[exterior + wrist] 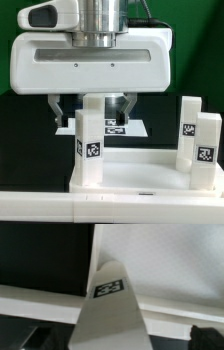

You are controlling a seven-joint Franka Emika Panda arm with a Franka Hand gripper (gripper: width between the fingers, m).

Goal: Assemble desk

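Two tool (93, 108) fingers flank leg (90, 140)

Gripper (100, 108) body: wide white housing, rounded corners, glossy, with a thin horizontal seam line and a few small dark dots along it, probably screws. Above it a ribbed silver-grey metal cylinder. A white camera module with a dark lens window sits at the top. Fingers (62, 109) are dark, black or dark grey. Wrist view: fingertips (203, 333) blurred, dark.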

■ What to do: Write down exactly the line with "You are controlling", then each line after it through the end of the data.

■ Exercise result:
You are controlling a seven-joint Franka Emika Panda arm with a Franka Hand gripper (gripper: width between the fingers, m).

Goal: Assemble desk

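Two tool (93, 108) fingers flank leg (90, 140)

Gripper (100, 108) body: wide white housing, rounded corners, glossy, with a thin horizontal seam line and a few small dark dots along it, probably screws. Above it a ribbed silver-grey metal cylinder. A white camera module with a dark lens window sits at the top. Fingers (62, 109) are dark, black or dark grey. Wrist view: fingertips (203, 333) blurred, dark.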

Nothing remains to be done in this exercise.